Laurie knew, from a closeness that already seemed inevitable, what it was that he was resolving not to say.
“I won’t see Andrew again either, until I’ve decided something; that’s only fair.”
“Do what you feel, Spud. I wouldn’t have asked you, you know that.”
“No, I promise I won’t.” As soon as it was out of his mouth he knew he had been wrong. The feeling of justice had been an illusion, he had felt only the emotion of tenderness for Ralph’s pain, and a sentiment, strong but confused, born of all they had shared together, which had made him yield easily to a boyish sense of fair play and had blunted his adult perceptions. There was no real parallel between seeing Ralph and seeing Andrew; for Andrew’s cause was more than his own cause, and if he argued it, it would only be by the fact of being himself.
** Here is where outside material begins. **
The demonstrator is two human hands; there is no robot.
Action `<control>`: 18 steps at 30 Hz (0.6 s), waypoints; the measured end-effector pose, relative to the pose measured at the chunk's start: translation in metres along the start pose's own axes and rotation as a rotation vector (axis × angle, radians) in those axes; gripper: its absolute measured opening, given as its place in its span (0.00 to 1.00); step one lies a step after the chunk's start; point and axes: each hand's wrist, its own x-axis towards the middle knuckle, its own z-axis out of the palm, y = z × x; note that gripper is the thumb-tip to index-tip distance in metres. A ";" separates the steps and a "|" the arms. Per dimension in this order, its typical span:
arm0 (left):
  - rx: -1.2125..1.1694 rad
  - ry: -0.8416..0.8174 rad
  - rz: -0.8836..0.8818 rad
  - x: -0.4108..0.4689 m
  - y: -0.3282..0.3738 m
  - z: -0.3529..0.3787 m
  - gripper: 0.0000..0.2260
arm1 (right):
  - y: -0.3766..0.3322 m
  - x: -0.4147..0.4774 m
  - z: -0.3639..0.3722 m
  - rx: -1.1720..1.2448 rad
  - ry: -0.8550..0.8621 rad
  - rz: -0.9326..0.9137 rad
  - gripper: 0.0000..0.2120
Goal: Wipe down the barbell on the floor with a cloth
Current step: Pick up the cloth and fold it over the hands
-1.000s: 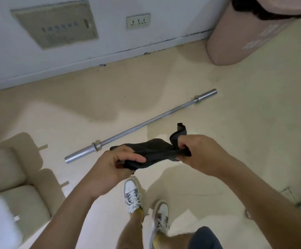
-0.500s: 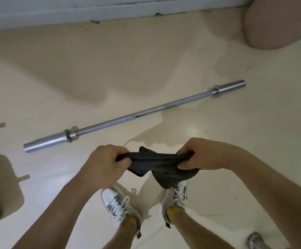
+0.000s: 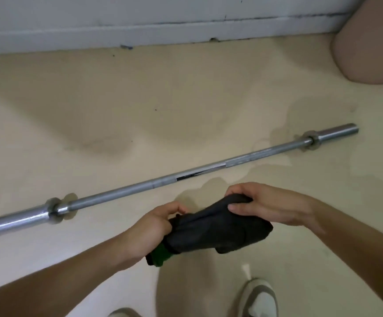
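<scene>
A bare steel barbell [image 3: 167,179] lies slantwise on the pale floor, its left sleeve running off the left edge and its right sleeve ending at the far right. Just in front of its middle I hold a dark grey cloth [image 3: 215,227] with a green patch at its lower left end. My left hand [image 3: 156,223] grips the cloth's left end. My right hand [image 3: 266,204] pinches its upper right end from above. The cloth hangs in the air between both hands, apart from the bar.
A grey wall with a skirting board [image 3: 163,33] runs along the top. A pink rounded bin [image 3: 371,49] stands at the top right. My white shoes [image 3: 261,298] are at the bottom edge. A darker damp-looking patch [image 3: 300,124] marks the floor near the bar's right end.
The view has dropped lower and closer to the barbell. My hands have shifted right and regripped the cloth, which is now bunched into a thicker fold showing a green patch.
</scene>
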 end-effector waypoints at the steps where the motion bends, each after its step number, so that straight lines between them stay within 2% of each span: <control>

But it was done now; and as they were changing and collecting their things to leave, he felt that he wouldn’t recall his promise if he could. He couldn’t have borne to deliver Ralph so coolly to the pains of jealousy: at least he could be saved the tension and bitterness of feeling that everything was being won back from him in his absence by someone on the spot. Laurie thought: Yes, if we must part altogether that will be different, a clean cut, finis, the end. But with this thought in his mind he looked around the living room, at the swept hearth, the divan reassembled under its covers against the wall; and a memory, which had been imperceptibly transforming itself into an anticipation, gave a long sigh of protest and whispered, “Never again?”
14
IN THE BED WHERE the old man had died there was another one, who seemed to be having the same treatment for the same disease, and talked much more about it, his monologue from behind the screens making them, indeed, almost redundant. But the boy Mervyn was delighted at Laurie’s return, and he was glad that at the last moment he hadn’t forgotten.
“Here; I’ve brought you something for tea.”
“Coo. What a super birthday cake.”
“Wedding.”
“Go on. You been and got married?” Good manners struggled with disesteem in his face; it was a much better color, mauve-pink instead of blue.
“No—my mother has.” He could say it, he found, as if it were years ago, as indeed it seemed.
“No kidding, Spud?” He considered Laurie gravely, then said, with a mature kind of tact, “Have an acid drop.”
“Thanks very much. You look better.”
“I’ve been having the Wonder Drug. Honest. The doctor said. What sort of a night did you have last night?”
“What did you say?”
“I said what sort of a night did you have. You look kind of tired. I thought you might have had a noisy one, like what we had here.”
“Oh. Was there a raid?”
“Was there a raid? We had an incendiary right on the roof. One of the doctors put it out.”